Development of zBento went slowly, since PETTT had a number of other projects that both Eric and I were involved in. However, we managed to incorporate our prototypes into many of those projects, including the Legal Gateway project. Lessons learned from those prototypes then informed the design of zBento. While we were doing all this, another PETTT team member, William Washington, designed and conducted usability tests on a user interface for zBento. Over the next 8 months, we'll write all the logic code to marry the data services of zBento to the user interface. Soon, what began as a thought experiment in a class will become a reality.

Reflection


zBento management interface

This work was very closely coupled with my intellectual argument that faceted classification can be used to generate information architecture. I wish that I had more time to devote to zBento and guide its progress to match my original conception of it. Unfortunately, technological and logistic limitations caused the project to change as time passed. However, the faceted classification system -- the core idea behind zBento -- remains integral to the project.

More than anything, I feel I have gained an understanding of the life cycle of a long-term software development project. The seed of an idea became a team effort with very real consequences to the users of the systems we built.

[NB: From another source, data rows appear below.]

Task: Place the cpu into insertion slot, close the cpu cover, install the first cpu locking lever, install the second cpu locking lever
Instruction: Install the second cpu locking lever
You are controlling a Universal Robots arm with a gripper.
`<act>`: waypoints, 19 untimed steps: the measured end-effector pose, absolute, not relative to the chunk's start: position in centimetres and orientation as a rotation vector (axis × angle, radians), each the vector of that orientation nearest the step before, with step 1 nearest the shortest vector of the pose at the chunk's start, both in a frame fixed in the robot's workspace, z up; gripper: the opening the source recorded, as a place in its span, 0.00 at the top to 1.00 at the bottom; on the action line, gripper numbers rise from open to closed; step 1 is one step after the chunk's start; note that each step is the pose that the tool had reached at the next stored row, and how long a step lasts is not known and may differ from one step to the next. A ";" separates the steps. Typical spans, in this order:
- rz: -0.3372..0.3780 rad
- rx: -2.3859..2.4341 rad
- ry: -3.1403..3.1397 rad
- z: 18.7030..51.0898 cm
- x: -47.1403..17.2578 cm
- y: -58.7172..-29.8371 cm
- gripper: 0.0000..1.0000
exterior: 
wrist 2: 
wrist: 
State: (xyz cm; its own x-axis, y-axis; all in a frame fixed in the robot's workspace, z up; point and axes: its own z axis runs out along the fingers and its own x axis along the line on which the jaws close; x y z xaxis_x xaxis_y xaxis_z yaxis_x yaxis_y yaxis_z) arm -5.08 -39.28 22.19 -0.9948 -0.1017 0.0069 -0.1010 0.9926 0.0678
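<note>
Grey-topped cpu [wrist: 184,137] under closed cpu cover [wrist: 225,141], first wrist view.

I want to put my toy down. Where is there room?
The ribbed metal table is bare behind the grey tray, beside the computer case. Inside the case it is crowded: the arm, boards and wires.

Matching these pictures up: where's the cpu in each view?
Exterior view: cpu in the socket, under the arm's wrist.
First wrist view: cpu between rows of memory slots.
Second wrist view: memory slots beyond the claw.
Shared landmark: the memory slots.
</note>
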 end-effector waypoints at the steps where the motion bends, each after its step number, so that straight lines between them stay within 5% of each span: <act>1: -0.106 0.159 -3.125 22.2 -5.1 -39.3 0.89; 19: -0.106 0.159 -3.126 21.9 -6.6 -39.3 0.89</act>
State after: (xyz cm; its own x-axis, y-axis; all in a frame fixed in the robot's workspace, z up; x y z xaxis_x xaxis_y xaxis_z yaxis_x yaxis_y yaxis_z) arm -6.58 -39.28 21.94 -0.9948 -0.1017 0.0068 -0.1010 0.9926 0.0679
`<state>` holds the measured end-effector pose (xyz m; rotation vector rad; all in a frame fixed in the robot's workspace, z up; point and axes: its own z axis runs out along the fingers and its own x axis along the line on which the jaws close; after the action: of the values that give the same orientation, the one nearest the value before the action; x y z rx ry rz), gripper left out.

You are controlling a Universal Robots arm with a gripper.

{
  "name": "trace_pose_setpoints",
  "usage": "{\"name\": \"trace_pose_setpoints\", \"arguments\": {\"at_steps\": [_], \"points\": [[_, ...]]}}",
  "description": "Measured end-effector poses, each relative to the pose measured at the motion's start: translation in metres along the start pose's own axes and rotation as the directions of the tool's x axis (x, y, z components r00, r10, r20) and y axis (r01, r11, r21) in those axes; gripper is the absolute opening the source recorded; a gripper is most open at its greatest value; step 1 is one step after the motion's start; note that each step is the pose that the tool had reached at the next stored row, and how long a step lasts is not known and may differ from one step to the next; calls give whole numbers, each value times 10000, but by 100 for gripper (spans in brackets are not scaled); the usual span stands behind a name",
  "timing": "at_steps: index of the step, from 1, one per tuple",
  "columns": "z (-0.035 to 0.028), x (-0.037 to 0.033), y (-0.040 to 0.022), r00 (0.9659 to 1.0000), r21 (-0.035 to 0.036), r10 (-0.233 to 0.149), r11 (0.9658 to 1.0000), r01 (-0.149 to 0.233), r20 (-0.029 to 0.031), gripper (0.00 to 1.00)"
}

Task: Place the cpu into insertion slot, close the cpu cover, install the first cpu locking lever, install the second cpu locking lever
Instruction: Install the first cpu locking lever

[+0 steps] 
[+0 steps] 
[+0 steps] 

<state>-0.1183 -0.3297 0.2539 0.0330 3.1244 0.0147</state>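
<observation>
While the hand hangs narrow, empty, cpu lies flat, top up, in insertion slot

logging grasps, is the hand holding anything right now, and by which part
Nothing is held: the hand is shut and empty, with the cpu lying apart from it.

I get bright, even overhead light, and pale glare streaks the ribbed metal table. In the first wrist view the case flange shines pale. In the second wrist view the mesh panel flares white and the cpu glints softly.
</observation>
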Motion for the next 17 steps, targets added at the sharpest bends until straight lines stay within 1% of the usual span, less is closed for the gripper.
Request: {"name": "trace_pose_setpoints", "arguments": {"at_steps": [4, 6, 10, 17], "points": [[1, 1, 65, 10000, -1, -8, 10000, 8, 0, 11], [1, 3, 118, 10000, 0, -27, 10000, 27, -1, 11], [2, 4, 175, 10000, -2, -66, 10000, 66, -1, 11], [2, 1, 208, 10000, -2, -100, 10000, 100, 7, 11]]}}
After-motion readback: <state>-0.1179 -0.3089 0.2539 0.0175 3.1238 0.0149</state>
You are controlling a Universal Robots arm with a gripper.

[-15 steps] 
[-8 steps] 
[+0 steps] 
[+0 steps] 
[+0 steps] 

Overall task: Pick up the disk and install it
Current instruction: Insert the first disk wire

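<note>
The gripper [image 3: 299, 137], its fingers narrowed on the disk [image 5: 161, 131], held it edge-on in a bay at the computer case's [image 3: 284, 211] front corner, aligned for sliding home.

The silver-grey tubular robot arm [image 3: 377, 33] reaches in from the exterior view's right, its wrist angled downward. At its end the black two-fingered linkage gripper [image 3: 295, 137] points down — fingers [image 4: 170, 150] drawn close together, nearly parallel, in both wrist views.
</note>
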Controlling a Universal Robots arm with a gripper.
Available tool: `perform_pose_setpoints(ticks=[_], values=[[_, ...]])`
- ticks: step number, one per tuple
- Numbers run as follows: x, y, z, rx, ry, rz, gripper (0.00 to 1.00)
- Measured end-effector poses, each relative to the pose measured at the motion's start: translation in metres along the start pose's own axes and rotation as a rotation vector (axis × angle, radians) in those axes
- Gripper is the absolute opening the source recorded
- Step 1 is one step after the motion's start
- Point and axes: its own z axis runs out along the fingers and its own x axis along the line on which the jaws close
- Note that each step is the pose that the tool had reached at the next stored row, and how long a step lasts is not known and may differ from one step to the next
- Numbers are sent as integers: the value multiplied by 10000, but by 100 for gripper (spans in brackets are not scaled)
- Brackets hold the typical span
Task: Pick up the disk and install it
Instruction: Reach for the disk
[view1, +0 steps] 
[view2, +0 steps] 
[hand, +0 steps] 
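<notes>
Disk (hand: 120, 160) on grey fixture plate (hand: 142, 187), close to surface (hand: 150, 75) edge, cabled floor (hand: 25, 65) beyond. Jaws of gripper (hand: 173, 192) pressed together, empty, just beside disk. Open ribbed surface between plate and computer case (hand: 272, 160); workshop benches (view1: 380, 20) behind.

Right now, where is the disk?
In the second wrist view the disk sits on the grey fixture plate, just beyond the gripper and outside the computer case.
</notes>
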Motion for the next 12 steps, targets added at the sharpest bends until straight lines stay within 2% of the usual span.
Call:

The skills I learned in Information Systems, Architectures and Retrieval (LIS 540), Database Design (LIS 542), Information Systems Design (LIS 543), XML Schema Design (LIS 598) constantly informed the technical decisions made in this project. Furthermore, the intellectual work and theory gained in Information Behavior (LIS 510), Organization of Information and Resources (LIS 530), and Classification Theory (LIS 535) gave me the inspiration and grounding for making zBento a reality.

What's Next

I worked with the zBento team until June 2004. Several of the prototypes that informed the development of this project, including the Legal Gateway and the Architecture project, went live, and we observed how these prototypes were being used. Based on the results of these studies, we adjusted our design accordingly. Additionally, I and the zBento team presented our work at the September 30, 2003, WebEd Meeting and in an administrative review of PETTT.

Even though the administrative review went very well, the PETTT group was eventually dissolved due to political factors, and our work on zBento, save for the Legal Gateway and the Honors Program in Rome, never surpassed the prototype phase. Members of the zBento team went on to work for other UW units, and, hopefully, the knowledge gained from this project will be put to good use.